Dans les années 1530, Michel-Ange, alors d’âge mûr, était largement absorbé par une mission prestigieuse et rémunératrice : la peinture du plafond de la chapelle Sixtine. Cette œuvre monumentale exigeait une attention intense, pourtant, Michel-Ange ne manquait jamais d’inspiration ou de projets parallèles. Fidèle à son statut d’homme de la Renaissance universel, il consacrait du temps à d’autres créations, dont l’une demeure mystérieusement disparue depuis des siècles : Leda et le Cygne.
Leda et le Cygne est un sujet mythologique récurrent dans l’histoire de l’art, déjà présent sur des mosaïques romaines du premier siècle après J.-C. Cette représentation classique d’une femme regardant tendrement un cygne est inspirée d’un mythe grec. Selon la légende, Zeus, sous la forme d’un cygne, séduit Leda. Cette version, rapportée notamment par l’« Métamorphoses » d’Ovide, est également détaillée sur différents sites consacrés à l’œuvre de Michel-Ange, évoquant parfois une fin plus sombre à ce mythe.
Leda et le Cygne a été interprété par de nombreux artistes, de Correggio à Léonard de Vinci. Ironie de l’histoire, la version attribuée à Léonard a elle aussi disparu, tout comme celle de Michel-Ange. La toile de ce dernier décrivait une femme rousse nue, recroquevillée telle un embryon, contemplant avec tendresse un cygne blotti contre sa poitrine, ses ailes déployées s’échappant entre ses cuisses. Cette image nous est connue à travers des copies et imitations, car l’œuvre originale s’est égarée dans les méandres du commerce artistique de la Renaissance européenne.

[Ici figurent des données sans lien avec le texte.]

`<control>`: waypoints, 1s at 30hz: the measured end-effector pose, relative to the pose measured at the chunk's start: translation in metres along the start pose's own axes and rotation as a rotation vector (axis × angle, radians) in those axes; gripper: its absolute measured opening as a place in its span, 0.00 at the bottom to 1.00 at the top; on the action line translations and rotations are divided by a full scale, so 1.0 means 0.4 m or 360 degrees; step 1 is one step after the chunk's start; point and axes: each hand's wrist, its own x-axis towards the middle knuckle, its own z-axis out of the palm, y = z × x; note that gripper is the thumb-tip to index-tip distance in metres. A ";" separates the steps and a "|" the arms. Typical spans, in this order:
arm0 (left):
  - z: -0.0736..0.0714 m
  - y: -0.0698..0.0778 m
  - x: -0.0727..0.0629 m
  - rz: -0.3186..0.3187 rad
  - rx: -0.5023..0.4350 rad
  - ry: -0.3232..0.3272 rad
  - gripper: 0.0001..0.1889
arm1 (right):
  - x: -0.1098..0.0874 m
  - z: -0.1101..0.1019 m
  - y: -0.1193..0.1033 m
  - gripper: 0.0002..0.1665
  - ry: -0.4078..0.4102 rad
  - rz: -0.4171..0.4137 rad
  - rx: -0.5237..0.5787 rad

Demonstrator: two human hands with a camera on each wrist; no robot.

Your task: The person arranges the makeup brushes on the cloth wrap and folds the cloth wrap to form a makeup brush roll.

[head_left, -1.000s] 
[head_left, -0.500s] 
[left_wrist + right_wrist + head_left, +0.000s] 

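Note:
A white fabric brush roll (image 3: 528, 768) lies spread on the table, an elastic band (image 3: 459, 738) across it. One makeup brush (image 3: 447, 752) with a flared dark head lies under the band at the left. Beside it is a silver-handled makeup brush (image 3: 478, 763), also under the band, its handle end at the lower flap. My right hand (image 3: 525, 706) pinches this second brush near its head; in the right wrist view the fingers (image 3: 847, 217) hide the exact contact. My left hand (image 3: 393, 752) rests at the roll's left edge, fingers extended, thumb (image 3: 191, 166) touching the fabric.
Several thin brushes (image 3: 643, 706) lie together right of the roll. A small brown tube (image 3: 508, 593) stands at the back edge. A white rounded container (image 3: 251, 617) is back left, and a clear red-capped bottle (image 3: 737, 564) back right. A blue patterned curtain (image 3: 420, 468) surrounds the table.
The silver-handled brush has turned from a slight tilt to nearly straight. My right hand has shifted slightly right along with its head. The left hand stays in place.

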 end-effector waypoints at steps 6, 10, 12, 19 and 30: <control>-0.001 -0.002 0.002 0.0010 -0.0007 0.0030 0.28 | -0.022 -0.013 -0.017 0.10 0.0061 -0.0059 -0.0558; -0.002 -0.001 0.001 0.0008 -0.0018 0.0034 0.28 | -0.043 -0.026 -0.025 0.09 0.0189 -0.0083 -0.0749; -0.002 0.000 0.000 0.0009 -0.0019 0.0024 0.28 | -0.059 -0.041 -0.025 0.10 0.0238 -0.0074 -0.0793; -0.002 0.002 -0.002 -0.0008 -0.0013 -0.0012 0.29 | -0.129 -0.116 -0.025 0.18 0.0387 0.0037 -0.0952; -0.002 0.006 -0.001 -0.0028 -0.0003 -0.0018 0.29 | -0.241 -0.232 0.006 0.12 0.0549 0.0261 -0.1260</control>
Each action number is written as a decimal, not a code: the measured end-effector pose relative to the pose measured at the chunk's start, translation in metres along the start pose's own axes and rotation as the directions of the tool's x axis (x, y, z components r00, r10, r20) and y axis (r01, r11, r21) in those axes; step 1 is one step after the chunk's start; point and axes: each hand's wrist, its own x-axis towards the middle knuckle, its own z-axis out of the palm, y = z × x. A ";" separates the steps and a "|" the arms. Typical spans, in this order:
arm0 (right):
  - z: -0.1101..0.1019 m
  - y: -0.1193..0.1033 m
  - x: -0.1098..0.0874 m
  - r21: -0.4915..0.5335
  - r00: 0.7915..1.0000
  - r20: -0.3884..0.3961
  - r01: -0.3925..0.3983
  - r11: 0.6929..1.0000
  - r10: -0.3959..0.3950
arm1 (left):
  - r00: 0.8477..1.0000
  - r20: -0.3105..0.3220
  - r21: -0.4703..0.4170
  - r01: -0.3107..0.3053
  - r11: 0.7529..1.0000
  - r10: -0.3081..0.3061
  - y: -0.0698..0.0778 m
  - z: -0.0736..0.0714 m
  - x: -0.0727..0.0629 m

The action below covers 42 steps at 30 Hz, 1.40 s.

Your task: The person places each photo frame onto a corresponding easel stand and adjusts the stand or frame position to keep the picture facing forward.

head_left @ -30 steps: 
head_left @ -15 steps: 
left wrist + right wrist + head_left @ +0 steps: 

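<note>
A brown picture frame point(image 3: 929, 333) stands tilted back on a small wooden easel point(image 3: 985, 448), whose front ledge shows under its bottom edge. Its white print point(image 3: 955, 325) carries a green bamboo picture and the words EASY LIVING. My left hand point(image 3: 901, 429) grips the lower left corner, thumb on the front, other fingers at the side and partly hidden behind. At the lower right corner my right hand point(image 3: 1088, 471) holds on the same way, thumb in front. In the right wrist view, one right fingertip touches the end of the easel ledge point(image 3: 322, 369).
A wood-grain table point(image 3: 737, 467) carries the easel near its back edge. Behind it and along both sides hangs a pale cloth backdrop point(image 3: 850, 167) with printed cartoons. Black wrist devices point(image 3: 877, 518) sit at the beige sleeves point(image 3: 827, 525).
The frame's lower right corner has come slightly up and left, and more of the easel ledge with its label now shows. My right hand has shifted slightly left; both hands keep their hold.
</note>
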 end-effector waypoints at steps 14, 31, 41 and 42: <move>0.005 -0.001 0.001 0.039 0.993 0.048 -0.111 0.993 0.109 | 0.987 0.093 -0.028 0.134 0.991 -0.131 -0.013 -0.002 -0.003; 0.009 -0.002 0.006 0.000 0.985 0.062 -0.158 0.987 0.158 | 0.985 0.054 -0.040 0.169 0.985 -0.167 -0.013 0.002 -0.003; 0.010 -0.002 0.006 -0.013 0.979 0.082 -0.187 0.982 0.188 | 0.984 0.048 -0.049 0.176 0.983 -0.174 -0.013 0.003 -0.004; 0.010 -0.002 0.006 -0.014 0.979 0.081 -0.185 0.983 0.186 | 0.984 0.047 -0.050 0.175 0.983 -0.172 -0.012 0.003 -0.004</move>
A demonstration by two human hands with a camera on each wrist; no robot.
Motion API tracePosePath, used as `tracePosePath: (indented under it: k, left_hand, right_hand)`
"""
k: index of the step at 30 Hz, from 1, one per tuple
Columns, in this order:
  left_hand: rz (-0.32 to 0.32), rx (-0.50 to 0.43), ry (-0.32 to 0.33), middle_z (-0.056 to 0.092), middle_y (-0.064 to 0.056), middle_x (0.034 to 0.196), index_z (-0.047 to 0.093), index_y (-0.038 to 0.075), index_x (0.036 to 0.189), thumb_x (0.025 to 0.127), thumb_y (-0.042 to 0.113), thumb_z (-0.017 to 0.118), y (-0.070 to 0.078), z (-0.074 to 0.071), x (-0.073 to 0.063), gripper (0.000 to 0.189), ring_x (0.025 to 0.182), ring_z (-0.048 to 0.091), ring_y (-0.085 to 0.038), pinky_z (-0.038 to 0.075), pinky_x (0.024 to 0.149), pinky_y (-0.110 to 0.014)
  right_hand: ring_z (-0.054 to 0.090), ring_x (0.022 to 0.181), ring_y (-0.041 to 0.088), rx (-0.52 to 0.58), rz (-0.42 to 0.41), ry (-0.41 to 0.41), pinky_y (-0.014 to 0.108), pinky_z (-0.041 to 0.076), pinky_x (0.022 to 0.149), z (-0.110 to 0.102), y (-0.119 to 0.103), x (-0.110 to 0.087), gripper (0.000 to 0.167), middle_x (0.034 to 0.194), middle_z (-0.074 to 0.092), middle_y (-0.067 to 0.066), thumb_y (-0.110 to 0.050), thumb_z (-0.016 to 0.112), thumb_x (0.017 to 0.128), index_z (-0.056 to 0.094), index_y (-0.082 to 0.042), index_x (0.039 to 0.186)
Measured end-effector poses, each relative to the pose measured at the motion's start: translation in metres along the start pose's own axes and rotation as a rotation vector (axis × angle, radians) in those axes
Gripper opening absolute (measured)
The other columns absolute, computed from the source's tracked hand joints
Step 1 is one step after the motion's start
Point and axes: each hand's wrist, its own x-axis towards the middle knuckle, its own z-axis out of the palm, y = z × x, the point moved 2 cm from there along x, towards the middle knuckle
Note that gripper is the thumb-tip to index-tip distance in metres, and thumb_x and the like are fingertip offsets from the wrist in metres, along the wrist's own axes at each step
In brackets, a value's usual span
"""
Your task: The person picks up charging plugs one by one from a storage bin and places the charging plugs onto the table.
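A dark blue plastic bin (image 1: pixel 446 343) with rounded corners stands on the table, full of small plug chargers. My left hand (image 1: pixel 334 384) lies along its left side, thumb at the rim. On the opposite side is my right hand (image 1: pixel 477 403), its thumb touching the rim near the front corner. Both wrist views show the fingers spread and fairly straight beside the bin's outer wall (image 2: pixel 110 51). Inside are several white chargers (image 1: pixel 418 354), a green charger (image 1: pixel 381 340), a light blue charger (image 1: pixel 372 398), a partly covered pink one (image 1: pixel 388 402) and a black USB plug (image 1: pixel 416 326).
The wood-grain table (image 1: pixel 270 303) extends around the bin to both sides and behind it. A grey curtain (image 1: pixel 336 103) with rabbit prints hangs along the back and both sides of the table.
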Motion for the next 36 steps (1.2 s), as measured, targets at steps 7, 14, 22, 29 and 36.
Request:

Selon les archives du Herbert F. Johnson Museum of Art et de la Royal Academy, la peinture originale de Michel-Ange se trouvait initialement dans le palais du roi François Ier de France, grand mécène de l’art italien. On suppose qu’elle lui fut vendue par Antonio Mini, disciple de Michel-Ange, d’après la théorie largement acceptée par l’historien Giorgio Vasari. La toile intégra la collection royale de Fontainebleau au début des années 1530. Rosso Fiorentino, peintre officiel de la cour, réalisa une copie pour ses propres collections, mais ni cette réplique ni l’original ne subsistent aujourd’hui. La seule trace visuelle demeure une gravure du peintre flamand Cornelis Bos.
Heureusement, quelques esquisses préparatoires de Michel-Ange pour Leda et le Cygne ont été préservées. Vivantes et détaillées, elles montrent que le peintre s’est inspiré du profil d’un modèle masculin coiffé d’une calotte moulante. Ces dessins, exceptionnels par leur composition, sont considérés comme des trésors artistiques malgré la disparition de la peinture achevée.
La Royal Academy rapporte une rumeur intrigante : cette œuvre aurait été détruite par la reine Anne d’Autriche. Un inventaire français datant de 1691 mentionne un dessin de Michel-Ange représentant une Leda, accompagné d’une directive explicite de brûler l’œuvre en raison de sa « lascivité ». Bien que cette hypothèse ne soit pas confirmée historiquement, l’œuvre n’a en tout cas jamais été revue par la suite. Une copie datant du XVIe siècle, provenant d’un artiste inconnu, est néanmoins visible à la National Gallery de Londres. Malgré les vicissitudes de l’histoire, cette reproduction reste le témoignage le plus proche que nous ayons de l’original de Michel-Ange.